TPG-Axon, the beneficial owner of 6.7% of the outstanding shares of SandRidge Energy, Inc. (NYSE: SD) (the “Company”), today began mailing consent solicitation materials to SandRidge stockholders, including a letter urging stockholders to support TPG-Axon in its consent solicitation.

The letter outlines why TPG-Axon believes sweeping changes need to take place at the Company to maximize shareholder value. TPG-Axon urges SandRidge stockholders to vote the GREEN consent card in favor of its proposals to amend the Company’s bylaws and replace SandRidge’s entire Board of Directors with its slate of highly qualified director nominees.

TPG-Axon’s proxy solicitor, MacKenzie Partners, has mailed these consent solicitation materials to certain SandRidge stockholders who were stockholders of record as of December 13, 2012. TPG-Axon requests stockholders return their signed and dated GREEN consent cards by February 28, 2013, to ensure that their consent cards are received by SandRidge prior to March 15, 2013, the deadline for submitting consents. TPG-Axon also requests that stockholders refrain from returning the white consent card issued by SandRidge.

For information on TPG-Axon’s proposals and on the process for voting shares in favor of those proposals, go to www.shareholdersforsandridge.com.
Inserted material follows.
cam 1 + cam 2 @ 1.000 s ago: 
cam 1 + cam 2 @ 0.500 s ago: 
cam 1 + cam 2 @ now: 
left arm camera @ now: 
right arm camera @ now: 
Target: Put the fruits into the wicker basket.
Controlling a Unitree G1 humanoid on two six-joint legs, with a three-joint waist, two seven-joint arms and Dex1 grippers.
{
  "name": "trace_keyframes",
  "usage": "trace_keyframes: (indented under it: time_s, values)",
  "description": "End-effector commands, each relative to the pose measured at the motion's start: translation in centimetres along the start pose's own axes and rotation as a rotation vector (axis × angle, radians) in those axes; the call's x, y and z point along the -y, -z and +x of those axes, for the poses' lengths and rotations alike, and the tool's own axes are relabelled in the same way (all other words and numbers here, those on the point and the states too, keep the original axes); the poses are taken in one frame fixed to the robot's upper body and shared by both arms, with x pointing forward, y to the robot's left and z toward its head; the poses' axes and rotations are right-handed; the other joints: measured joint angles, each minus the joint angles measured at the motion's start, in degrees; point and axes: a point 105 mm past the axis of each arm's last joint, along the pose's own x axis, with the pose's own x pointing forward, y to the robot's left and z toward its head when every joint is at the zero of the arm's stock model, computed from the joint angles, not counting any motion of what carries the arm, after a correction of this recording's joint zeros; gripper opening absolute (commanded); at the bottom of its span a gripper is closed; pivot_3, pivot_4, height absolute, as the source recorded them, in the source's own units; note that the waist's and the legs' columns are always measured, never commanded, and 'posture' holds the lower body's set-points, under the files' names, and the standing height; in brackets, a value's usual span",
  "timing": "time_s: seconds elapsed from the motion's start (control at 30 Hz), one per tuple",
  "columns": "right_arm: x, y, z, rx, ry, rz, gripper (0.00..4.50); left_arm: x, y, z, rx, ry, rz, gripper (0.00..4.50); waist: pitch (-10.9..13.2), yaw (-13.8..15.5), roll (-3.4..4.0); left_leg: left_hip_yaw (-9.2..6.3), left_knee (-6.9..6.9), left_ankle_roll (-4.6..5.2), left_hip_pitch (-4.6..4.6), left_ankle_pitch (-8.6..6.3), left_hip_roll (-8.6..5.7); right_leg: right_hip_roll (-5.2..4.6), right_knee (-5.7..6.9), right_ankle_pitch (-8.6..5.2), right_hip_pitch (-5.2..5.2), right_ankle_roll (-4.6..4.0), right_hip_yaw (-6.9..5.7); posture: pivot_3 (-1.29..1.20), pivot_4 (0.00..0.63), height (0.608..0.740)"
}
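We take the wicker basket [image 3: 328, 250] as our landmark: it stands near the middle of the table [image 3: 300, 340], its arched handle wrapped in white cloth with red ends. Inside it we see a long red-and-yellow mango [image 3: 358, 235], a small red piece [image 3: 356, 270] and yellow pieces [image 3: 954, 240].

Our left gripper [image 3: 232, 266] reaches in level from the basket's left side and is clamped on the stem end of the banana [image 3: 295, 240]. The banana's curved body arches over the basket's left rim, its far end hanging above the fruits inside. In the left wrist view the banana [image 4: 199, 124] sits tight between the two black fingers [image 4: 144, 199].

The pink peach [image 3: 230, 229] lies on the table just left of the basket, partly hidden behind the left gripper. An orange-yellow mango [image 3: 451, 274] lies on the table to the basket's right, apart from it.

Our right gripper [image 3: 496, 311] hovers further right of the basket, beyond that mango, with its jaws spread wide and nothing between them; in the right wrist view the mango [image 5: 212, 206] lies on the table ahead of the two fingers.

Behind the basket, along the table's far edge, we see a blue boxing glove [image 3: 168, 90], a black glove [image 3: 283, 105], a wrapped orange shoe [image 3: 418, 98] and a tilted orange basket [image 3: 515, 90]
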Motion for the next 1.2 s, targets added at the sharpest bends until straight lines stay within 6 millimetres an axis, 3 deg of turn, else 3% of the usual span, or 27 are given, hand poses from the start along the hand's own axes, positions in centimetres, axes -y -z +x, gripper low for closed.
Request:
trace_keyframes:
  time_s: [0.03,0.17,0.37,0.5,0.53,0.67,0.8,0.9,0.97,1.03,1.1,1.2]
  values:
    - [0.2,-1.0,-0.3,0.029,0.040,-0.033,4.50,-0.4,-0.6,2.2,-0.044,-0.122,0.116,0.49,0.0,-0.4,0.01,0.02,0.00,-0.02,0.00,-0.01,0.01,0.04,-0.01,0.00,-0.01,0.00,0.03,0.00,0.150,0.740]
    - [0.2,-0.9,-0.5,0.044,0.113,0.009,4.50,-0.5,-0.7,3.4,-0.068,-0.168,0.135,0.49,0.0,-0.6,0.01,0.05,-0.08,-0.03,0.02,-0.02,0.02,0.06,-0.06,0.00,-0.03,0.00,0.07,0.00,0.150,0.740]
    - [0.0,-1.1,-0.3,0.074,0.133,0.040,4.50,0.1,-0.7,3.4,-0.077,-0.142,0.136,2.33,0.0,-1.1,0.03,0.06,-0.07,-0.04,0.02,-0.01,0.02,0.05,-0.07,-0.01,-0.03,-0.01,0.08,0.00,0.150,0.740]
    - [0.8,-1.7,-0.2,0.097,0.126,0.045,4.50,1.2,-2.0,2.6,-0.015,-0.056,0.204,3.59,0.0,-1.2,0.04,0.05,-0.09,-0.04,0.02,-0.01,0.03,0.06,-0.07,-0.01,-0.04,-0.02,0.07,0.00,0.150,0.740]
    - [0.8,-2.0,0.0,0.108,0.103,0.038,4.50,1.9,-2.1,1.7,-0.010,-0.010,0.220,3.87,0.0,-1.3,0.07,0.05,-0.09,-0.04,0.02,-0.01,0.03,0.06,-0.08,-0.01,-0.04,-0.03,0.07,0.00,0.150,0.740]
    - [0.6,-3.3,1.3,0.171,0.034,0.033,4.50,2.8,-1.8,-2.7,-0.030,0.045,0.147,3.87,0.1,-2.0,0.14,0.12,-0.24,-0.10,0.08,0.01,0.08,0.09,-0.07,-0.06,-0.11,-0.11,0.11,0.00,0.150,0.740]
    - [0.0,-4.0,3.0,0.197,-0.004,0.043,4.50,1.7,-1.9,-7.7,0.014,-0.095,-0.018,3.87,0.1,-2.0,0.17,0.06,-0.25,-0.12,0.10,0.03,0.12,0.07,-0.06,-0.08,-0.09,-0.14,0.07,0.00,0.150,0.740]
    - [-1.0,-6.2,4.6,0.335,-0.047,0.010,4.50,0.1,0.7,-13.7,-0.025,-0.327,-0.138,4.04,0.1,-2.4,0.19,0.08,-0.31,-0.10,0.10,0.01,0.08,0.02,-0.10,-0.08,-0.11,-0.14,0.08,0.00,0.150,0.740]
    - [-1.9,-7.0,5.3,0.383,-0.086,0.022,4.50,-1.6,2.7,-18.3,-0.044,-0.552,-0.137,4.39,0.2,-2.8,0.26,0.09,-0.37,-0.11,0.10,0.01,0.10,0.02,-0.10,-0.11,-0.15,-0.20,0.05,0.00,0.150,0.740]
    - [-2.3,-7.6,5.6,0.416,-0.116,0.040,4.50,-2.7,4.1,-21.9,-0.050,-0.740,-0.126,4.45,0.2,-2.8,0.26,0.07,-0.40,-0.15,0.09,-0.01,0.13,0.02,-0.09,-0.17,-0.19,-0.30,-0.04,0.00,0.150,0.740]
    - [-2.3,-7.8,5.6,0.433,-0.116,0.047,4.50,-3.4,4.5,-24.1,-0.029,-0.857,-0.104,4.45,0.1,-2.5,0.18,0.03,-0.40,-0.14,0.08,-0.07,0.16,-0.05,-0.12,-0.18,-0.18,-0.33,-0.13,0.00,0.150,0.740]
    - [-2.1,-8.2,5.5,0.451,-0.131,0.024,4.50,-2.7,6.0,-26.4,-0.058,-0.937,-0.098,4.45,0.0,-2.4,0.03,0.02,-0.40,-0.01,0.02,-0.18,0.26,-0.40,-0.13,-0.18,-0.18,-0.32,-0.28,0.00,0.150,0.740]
A full copy of TPG-Axon’s letter to SandRidge stockholders can be found below:

Dear Fellow SandRidge Energy Stockholders:

We are among the largest stockholders of SandRidge, with ownership of 6.7% of the common stock. We believe SandRidge shares are significantly undervalued, and significant appreciation is realistic in the medium term under the right circumstances. However, we believe change is necessary to achieve this value. The current depressed level of the stock is not an accident – it reflects the destruction of value under current management, and the failure of the current directors to prevent leakage of value from stockholders. Fortunately, we believe the company still has significant asset value. However, we believe it will be difficult to realize that value if the company’s strategy shifts repeatedly and abruptly, overhead spending drains significant value from shareholders, and management incentives and behavior repeatedly conflict with shareholder interests. It is time for change – the company must dramatically streamline, simplify and focus in order to build value for shareholders. However, that change must begin at the top - please join us in replacing the current directors with directors who will serve stockholder interests.